What to produce:
Write out exactly the lines below that run from the one containing "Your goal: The" through the one containing "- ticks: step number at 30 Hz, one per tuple", both included, with no other lines.

Data extract below:

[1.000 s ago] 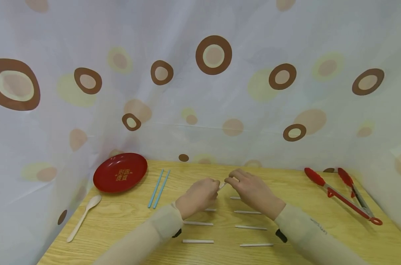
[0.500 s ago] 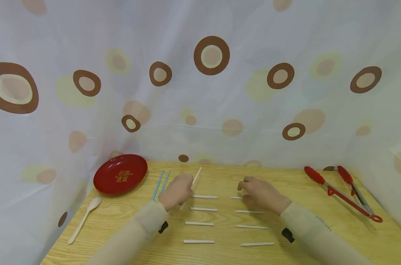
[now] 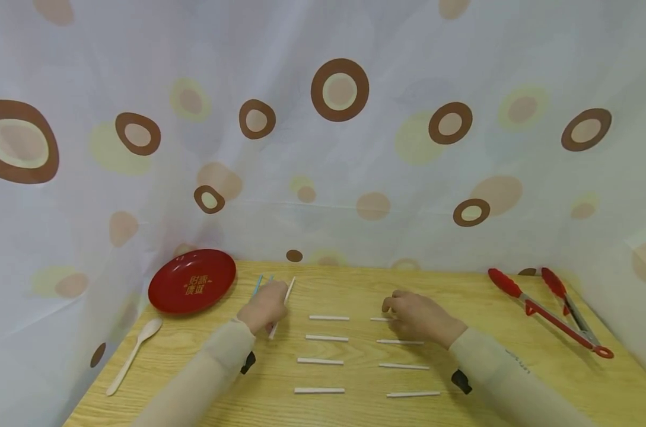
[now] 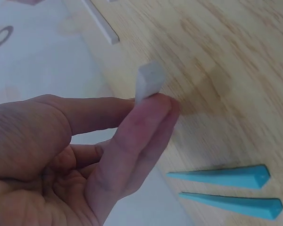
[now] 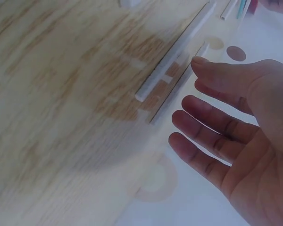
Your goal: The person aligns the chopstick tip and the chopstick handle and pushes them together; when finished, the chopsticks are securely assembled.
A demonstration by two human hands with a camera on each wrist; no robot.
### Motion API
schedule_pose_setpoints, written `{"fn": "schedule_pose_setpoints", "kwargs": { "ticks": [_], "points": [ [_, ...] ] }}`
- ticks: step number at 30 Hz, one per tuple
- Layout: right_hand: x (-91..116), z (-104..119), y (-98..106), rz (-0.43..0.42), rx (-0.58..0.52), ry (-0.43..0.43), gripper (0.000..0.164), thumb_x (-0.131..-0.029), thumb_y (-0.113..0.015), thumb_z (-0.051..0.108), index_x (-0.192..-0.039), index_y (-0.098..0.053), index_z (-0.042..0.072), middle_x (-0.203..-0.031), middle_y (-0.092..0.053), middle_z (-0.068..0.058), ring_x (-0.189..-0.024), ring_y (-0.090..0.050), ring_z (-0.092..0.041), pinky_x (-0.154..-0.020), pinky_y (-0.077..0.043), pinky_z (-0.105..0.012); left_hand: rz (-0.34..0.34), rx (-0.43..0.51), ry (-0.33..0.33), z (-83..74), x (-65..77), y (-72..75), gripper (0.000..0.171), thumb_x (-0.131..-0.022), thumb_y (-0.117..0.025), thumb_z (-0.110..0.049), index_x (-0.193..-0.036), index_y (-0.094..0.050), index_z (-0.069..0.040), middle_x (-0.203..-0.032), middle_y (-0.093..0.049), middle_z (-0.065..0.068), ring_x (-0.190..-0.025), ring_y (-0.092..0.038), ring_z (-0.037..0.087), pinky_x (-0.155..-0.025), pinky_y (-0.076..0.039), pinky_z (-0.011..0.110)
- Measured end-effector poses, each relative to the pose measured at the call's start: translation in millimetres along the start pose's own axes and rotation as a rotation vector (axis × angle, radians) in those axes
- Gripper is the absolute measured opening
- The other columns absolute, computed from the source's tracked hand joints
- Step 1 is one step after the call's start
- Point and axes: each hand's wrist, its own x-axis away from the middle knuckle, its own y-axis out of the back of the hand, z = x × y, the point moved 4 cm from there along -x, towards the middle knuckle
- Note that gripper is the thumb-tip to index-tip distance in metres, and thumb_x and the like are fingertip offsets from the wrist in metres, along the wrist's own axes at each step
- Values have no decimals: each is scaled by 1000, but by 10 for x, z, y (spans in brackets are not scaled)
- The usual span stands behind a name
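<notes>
Between thumb and fingers, my left hand (image 3: 264,305) pinches a white chopstick (image 3: 290,290), which slants up and away from me. In the left wrist view its square thick end (image 4: 150,77) sticks out past the fingertips. Two blue chopsticks (image 4: 226,177) lie on the table beside that hand, largely covered by it in the head view. My right hand (image 3: 421,317) hovers with loosely bent fingers over the farthest white chopstick (image 3: 380,319) of the right column. Nothing is held in that palm (image 5: 254,188) in the right wrist view.
Several white chopsticks (image 3: 320,361) lie crosswise in two columns on the wooden table (image 3: 194,367). A red plate (image 3: 168,290) leans at the back left, with a pale spoon (image 3: 133,359) in front. Red-tipped tongs (image 3: 560,325) lie spread at the right. A patterned curtain (image 3: 280,225) encloses the sides.
The hands have parted. My left hand has carried the white chopstick leftward, over toward the blue chopsticks. My right hand has let go and drawn back slightly to the right.
</notes>
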Motion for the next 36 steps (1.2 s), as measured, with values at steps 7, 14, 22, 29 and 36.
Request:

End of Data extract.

Solved exercise:
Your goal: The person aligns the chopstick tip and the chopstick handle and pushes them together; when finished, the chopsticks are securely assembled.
A demonstration by two human hands with a camera on each wrist; no robot.
### Motion API
schedule_pose_setpoints, written `{"fn": "schedule_pose_setpoints", "kwargs": { "ticks": [_], "points": [ [_, ...] ] }}`
- ticks: step number at 30 Hz, one per tuple

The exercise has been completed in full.